PROBLEM TO SOLVE => Only a slice of the listing below is wanted. Retype the lines from the one containing "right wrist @" through the one containing "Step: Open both", exactly, both ends included.
== COLLECTED DATA
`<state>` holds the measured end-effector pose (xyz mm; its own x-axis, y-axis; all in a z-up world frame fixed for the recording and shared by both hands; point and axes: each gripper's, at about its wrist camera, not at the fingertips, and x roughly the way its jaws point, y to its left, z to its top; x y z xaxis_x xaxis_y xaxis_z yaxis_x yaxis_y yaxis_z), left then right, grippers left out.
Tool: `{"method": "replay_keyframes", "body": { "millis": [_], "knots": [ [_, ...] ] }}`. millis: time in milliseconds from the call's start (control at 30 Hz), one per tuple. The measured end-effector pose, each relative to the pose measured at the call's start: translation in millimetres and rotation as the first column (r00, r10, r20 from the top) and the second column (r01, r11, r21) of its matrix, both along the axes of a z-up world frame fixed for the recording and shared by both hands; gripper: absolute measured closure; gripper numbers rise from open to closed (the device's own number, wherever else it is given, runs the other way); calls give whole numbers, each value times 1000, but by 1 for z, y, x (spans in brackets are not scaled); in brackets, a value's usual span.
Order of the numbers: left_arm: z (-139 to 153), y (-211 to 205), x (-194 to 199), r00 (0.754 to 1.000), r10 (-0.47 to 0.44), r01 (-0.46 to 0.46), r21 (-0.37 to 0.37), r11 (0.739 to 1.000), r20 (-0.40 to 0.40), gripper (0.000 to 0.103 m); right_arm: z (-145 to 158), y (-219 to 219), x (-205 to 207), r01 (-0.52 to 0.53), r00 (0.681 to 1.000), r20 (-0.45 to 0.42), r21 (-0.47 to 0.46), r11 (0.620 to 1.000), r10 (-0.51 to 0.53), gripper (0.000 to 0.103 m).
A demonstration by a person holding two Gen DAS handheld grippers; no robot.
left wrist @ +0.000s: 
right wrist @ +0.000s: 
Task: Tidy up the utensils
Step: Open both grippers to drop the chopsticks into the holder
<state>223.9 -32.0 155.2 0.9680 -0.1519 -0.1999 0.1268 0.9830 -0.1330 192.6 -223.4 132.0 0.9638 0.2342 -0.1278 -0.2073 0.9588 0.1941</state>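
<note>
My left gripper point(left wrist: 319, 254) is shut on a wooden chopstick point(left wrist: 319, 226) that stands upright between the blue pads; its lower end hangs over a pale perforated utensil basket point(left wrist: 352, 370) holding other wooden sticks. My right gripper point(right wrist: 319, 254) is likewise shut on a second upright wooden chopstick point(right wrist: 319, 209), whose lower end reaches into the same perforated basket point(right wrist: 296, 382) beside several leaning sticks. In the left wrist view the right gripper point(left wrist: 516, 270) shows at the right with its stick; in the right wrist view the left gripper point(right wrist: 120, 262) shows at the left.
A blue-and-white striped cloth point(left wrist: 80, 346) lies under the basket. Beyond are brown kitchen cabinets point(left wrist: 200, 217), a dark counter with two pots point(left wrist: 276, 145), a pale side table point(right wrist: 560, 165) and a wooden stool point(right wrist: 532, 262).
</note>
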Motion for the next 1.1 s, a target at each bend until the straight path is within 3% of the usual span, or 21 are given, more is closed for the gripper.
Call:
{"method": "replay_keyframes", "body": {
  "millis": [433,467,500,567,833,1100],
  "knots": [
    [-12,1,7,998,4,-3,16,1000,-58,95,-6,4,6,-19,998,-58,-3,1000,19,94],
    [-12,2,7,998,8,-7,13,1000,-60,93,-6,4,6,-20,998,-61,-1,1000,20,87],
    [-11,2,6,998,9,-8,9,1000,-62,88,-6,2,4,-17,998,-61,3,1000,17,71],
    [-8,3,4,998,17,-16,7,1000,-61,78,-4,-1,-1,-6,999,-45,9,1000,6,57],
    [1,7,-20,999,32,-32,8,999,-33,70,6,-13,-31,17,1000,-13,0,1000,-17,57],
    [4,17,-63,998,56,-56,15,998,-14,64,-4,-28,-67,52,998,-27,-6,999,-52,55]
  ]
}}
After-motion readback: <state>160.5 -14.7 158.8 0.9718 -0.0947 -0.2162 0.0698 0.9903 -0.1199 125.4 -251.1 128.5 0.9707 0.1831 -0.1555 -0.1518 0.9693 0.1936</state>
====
FINISHED EXERCISE =>
right wrist @ +0.000s: 
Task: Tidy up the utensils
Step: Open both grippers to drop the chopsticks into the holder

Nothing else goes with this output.